Tylko to się wiąże ze sporymi zmianami. Bo pomysł polega na tym, że można by wprowadzić dla książki oddzielne pole z podtytułem. A właściwie to pola, bo osobiście widziałam w BN książki z kilkoma podtytułami. Podobnie jak już jest w tej chwili z alternatywnymi tytułami, tylko, że kolejność podtytułów by była istotna. Wtedy w tytule nie mielibyśmy do czynienia z żadnymi "obcymi" znakami. Za to miałby pracę Michał, bo trzeba by wprowadzić zmiany w schemacie bazy danych czy formularzu do dodawania/edycji książki i może gdzieś jeszcze. No i trzeba by było przepisać hurtowe ilości już wprowadzonych tytułów z podtytułami. Chociaż myślę, że w dużej mierze szło by to załatwić automatycznie odpowiednim skryptem.

To tylko taki pomysł. Nie jestem pewna czy warto to robić, bo mi osobiście dwukropki w tytułach wstrętne nie są. :)


Użytkownik: verdiana 31.05.2006 13:33 napisał(a):
Odpowiedź na: Tak jeszcze mi przyszło d... | gosiaw
Też mi się wydaje, że to duże zmiany... :( Chociaż może by się dało większość przerobić automatycznie, np. wszystko, co po dwukropku i kropce, to w nowym polu.

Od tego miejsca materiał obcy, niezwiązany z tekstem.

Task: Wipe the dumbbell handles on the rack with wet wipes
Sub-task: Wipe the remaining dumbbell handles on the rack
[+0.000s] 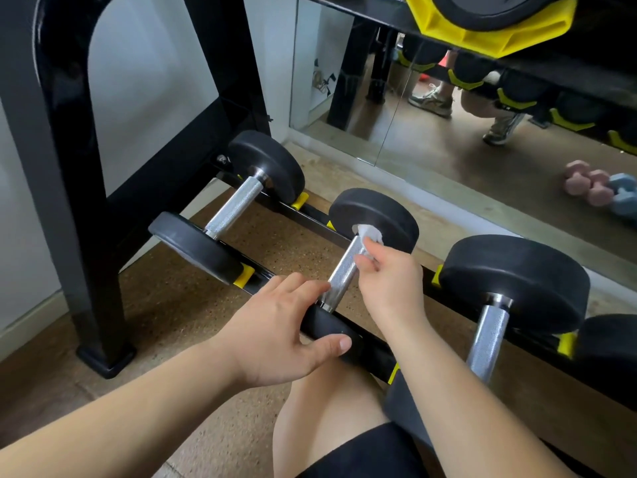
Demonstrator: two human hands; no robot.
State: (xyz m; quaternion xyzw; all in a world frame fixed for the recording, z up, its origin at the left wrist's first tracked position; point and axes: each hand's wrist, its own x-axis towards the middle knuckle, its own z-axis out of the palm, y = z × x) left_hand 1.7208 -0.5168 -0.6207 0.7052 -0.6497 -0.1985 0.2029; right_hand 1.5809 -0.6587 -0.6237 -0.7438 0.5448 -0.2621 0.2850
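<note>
Three black dumbbells with knurled chrome handles lie across the bottom rails of a black rack [312, 211]. My left hand [282, 326] grips the near head of the middle dumbbell [374, 215], thumb under it and fingers over the top. My right hand [387, 274] pinches a crumpled white wet wipe [371, 233] against the far end of that dumbbell's handle [344, 270], close to the far head. The left dumbbell's handle [234, 205] and the right dumbbell's handle [489, 336] are bare.
The rack's thick black leg [72, 208] stands at the left. An upper shelf with a yellow cradle [482, 32] hangs overhead. A mirror [431, 132] runs along the wall behind. Pink and blue small dumbbells [601, 189] lie at the right. My knee [331, 419] is below the rack.
</note>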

Ale pomysł mi się BARDZO podoba. :-)
Użytkownik: gosiaw 31.05.2006 11:14 napisał(a):
Odpowiedź na: Duża litera wzięła się st... | bogna
Myślę, że może zostać jak jest. Niech sobie będzie z dużej. Byle konsekwentnie to stosować to mi tam wszystko jedno.
Użytkownik: Agis 31.05.2006 11:49 napisał(a):
Odpowiedź na: Duża litera wzięła się st... | bogna
Nie jest to sprawa, która by mi sen z powiek spędzała. Tak się po prostu zastanawiałam, bo na początku wpisywałam wg zasad opisu katalogowego, pewna, że tak się robi i dopiero po jakimś czasie zorientowałam się, że moje wpisy są poprawiane. Ale postaram się już o tym pamiętać. :-)
Użytkownik: aleutka 31.05.2006 10:41 napisał(a):
Odpowiedź na: Przypomnienie zasad, dla ... | bogna
Ja tez nie rozumiem, dlaczego po dwukropku piszemy z duzej litery;) To troche nielogiczne w tej sytuacji. W dodatku mam biblioteczny odruch pisania podtytulu z malej litery zgodnie z regulami opisu katalogowego. Postaram sie uwazac, ale bedzie to trudne;) Dlaczego z duzej? Podtytyl to rozwiniecie albo uzupelnienie tytulu, wygodniej z malej litery...
Użytkownik: Kaoru 31.05.2006 11:58 napisał(a):
Odpowiedź na: Ja tez nie rozumiem, dlac... | aleutka
A ja to nawet rozumiem. Podtytuł jest jakby odrębnym tytułem, ale takim trochę "mniej ważnym" niz sam tytuł. Dlatego piszemy z dużej ;))
Użytkownik: aleutka 31.05.2006 12:15 napisał(a):
Odpowiedź na: A ja to nawet rozumiem. P... | Kaoru
w wiekszosci przypadkow z ktorymi sie zetknelam podtytul rozwijal tytul Moj diabel stroz: korespondencja A. Czajkowskiego i Haliny Sander -przypomina mi sie w tej chwili najszybciej. Gdybym mniej kochala: pamietnik.... Itp. To nie sa odrebne tytuly tylko dodatkowe info. Po dwukropku piszemy duza litera kiedy przytaczamy czyjas wypowiedz. Ale w innych wypadkach? No nie wiem. Wymieniamy z malej litery.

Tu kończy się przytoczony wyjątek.